WHAT THE TASK REQUIRES
Write each line below back out exactly, omitting its pictures.
START INFORMATION SUPPLIED
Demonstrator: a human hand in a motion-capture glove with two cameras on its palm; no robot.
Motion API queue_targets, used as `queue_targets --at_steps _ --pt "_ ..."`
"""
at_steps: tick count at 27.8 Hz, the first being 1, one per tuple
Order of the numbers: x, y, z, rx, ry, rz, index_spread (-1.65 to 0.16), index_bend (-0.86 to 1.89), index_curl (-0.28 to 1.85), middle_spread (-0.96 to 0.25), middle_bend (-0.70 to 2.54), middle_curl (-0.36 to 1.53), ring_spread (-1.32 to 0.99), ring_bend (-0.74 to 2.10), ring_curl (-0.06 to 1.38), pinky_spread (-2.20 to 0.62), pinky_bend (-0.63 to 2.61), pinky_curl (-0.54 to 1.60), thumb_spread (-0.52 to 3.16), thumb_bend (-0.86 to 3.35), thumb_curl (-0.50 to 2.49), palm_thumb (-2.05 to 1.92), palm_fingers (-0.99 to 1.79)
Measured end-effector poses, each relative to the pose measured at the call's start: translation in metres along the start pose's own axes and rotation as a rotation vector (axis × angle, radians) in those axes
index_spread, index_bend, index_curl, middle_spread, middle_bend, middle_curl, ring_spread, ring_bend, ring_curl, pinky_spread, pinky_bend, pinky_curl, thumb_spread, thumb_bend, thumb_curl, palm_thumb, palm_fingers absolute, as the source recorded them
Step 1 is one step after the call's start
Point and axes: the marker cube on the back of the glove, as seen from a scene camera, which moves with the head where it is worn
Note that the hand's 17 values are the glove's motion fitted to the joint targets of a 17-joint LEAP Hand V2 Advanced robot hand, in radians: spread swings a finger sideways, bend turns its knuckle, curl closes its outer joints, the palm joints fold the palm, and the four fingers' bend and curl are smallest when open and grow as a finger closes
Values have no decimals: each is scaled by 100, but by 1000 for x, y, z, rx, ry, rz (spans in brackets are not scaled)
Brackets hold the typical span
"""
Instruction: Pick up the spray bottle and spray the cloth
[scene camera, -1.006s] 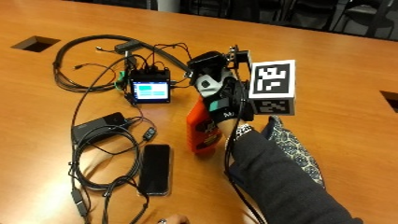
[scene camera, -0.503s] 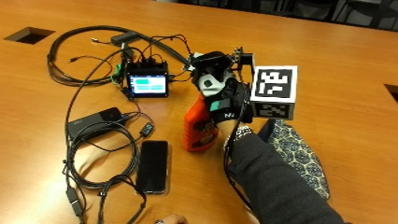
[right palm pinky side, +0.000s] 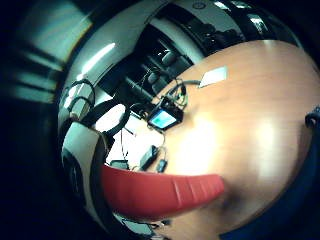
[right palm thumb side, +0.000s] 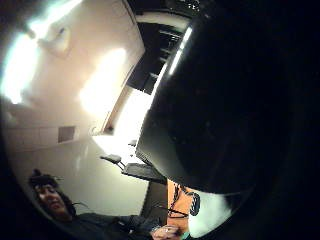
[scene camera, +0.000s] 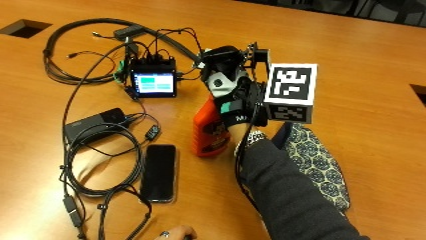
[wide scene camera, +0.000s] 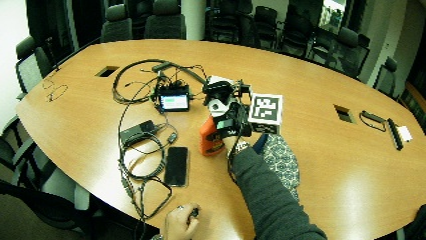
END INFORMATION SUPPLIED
RESPONSE AREA
Demonstrator: a human hand in a motion-capture glove with two cameras on its palm; no robot.
Motion API queue_targets, used as `queue_targets --at_steps _ --pt "_ ..."`
"""
at_steps: tick count at 27.8 Hz, the first being 1, one per tuple
Order of the numbers: x, y, z, rx, ry, rz, index_spread (-1.65 to 0.16), index_bend (-0.86 to 1.89), index_curl (-0.28 to 1.85), middle_spread (-0.96 to 0.25), middle_bend (-0.70 to 2.54), middle_curl (-0.36 to 1.53), ring_spread (-1.32 to 0.99), ring_bend (-0.74 to 2.10), ring_curl (-0.06 to 1.38), pinky_spread (-2.20 to 0.62), pinky_bend (-0.63 to 2.61), pinky_curl (-0.54 to 1.60), thumb_spread (-0.52 to 3.16), thumb_bend (-0.86 to 3.35), thumb_curl (-0.50 to 2.49), palm_thumb (-2.05 to 1.92), palm_fingers (-0.99 to 1.79)
Measured end-effector poses, each relative to the pose measured at the call's start: translation in metres along the start pose's own axes and rotation as a rotation vector (axis × angle, radians) in those axes
index_spread, index_bend, index_curl, middle_spread, middle_bend, middle_curl, ring_spread, ring_bend, ring_curl, pinky_spread, pinky_bend, pinky_curl, thumb_spread, thumb_bend, thumb_curl, palm_thumb, palm_fingers absolute, as the source recorded them
Step 1 is one step after the call's start
Point and axes: the marker cube on the back of the glove, as seen from a scene camera, which moves with the head where it is worn
Note that the hand's 17 values are the glove's motion fitted to the joint targets of a 17-joint LEAP Hand V2 Advanced robot hand, in radians: spread swings a finger sideways, bend turns its knuckle, curl closes its outer joints, the palm joints fold the palm, and the four fingers' bend and curl are smallest when open and grow as a finger closes
Values have no decimals: each is scaled by 100, but by 1000 for x, y, z, rx, ry, rz (spans in brackets are not scaled)
Brackets hold the typical span
"""
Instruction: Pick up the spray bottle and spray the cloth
[scene camera, -1.006s] 
[scene camera, -0.503s] 
[right palm pinky side, +0.000s] 
[right palm thumb side, +0.000s] 
[scene camera, +0.000s] 
[wide scene camera, +0.000s] 

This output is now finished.